How to choose the best localizer for your app?
There are a lot of companies out there that provide localization services. Some of them only specialize in one or more fields, while others — including Logrus IT — can adapt all kinds of different products to new markets. If a company works exclusively with legal documents, their translators will have a hard time adequately localizing a video game because they just don’t have the right experience.
There are also specialized services that allow you to hire freelance translators directly. They’ll probably cost you less, but you’ll still have to do all the localization QA yourself, which is a tall order. You’ll also have to act as the project manager and oversee the entire operation on your own. And if you’ve got several freelancers working on the project, you’ll have to maintain stylistic and terminological consistency.
Logrus IT has many years of experience localizing mobile games and other projects. We only work with professional translators and guarantee top-notch translating and editing.
Our experience with challenging projects is another benefit of working with our company. We can provide high-quality translations of large projects with a surprisingly fast turnaround. For example, our team once translated a series of subtitles with an extremely tight deadline for a major international gaming conference. We translated over 300,000 words in real time over the course of just two nights — we put together a team of 200 people just for this project.
We can also provide multilingual tech support to players if our clients need it. We use the Help Desk system, which allows us to process requests received by phone, email, social media, chat, and feedback forms on websites and apps. We recruit and train tech support specialists and prepare the resources they need.
There are groups of enthusiast translators out there who contact developers independently prior to the release of their games and offer them their services. Is it okay to entrust your game’s localization to them?
These translators usually don’t sign contracts with their clients — they’re just doing this for fun, after all, and their enthusiasm often wanes over time. Moreover, these enthusiast translators usually have day jobs and only translate games in their spare time. So there’s always a chance the translation won’t be done in time for, say, an update you’ve already announced.
And even if you end up with a good translation, planning localization projects for other titles and establishing long-term relationships with enthusiast linguists can be extremely tricky. You never really know if and when a given translator will be available or whether they’ll even be interesting in taking on a new project at all.

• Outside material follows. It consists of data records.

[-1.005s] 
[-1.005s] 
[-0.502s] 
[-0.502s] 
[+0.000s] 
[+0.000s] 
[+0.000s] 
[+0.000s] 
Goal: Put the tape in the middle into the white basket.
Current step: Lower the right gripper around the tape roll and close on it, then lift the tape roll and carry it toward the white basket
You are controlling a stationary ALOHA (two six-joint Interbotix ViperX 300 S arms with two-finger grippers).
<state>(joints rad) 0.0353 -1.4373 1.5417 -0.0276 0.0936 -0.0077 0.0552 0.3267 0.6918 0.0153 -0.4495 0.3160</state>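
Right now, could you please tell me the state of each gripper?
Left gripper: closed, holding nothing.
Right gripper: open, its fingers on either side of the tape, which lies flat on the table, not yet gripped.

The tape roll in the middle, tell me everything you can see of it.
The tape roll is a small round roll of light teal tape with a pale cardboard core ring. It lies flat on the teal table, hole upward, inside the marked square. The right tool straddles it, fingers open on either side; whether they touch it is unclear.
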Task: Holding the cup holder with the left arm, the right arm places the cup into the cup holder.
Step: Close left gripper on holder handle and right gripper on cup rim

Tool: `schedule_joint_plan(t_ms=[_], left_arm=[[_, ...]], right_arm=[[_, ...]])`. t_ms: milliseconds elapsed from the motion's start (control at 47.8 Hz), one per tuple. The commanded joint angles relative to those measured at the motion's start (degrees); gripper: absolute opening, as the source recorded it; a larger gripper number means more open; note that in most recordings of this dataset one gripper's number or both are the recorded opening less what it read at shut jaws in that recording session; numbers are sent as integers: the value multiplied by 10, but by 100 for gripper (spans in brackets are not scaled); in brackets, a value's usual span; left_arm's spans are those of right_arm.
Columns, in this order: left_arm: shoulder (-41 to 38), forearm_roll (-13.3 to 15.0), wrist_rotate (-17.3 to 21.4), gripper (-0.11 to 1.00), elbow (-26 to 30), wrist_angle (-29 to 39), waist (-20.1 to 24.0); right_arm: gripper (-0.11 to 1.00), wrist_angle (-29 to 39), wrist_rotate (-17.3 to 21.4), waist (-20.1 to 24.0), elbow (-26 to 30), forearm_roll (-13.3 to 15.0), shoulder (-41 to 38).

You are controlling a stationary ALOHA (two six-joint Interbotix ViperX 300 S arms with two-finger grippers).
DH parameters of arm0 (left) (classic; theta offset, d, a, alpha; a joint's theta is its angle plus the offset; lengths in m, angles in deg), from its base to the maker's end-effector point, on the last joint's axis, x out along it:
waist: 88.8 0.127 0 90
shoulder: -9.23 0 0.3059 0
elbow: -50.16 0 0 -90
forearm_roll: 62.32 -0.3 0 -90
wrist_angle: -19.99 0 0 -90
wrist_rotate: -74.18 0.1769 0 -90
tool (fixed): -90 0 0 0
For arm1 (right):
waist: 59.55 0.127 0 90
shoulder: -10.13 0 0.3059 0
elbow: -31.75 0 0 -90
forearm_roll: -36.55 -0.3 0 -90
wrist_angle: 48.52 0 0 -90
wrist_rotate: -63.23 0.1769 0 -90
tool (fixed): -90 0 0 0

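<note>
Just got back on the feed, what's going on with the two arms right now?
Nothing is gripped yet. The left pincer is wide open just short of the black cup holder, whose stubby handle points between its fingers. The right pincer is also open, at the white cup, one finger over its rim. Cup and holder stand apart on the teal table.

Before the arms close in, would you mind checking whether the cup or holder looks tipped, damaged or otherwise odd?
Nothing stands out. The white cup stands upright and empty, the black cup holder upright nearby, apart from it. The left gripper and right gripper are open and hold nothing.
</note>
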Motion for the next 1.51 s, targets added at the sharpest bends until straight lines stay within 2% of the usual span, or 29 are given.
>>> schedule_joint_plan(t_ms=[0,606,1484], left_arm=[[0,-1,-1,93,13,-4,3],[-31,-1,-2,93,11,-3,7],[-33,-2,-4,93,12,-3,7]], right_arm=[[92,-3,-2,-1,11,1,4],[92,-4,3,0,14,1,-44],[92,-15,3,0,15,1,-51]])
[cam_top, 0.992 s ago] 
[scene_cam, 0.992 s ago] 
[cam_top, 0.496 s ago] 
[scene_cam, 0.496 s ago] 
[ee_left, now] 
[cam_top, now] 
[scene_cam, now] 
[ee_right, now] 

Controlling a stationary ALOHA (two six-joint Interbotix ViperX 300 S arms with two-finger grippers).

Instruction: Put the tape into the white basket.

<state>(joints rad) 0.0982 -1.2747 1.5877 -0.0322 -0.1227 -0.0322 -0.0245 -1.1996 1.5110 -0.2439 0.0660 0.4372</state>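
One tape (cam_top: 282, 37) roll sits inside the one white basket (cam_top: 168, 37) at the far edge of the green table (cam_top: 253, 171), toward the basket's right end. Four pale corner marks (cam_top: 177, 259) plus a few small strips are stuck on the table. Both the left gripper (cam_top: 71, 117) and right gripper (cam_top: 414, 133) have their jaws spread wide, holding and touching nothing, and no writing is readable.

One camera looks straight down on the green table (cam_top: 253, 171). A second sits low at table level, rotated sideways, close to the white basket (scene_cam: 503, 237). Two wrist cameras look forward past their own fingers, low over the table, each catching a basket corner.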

Does it make sense to start thinking about localization in advance?
Absolutely. Many large companies have people who deal with localization issues during the development phase — they’re usually producers and marketing managers.
But if a company doesn’t have anyone like that, the developers often won’t start worrying about localization until the last minute. That’s when you run into trouble. For example, when designing gameplay, developers seldom think about how difficult it will be to localize it in the future. When the time comes to start talking to the publisher about releasing the game in a new market or showing it at an international expo, the developers can find themselves totally unprepared. So if you want to avoid rushing your game’s localization and sacrificing quality, start planning for localization well ahead of time.
We’ve written at length about how to prepare an app for future adaptation into other languages and why this is necessary.
Do you have experience working on long-term projects with regular updates?
We sure do. Developers usually don’t even have to spend that much for that kind of support — if, for example, an update uses chunks of text that have already been translated, we either do it for free or give them a discount. All we need are the project glossary and the old translations.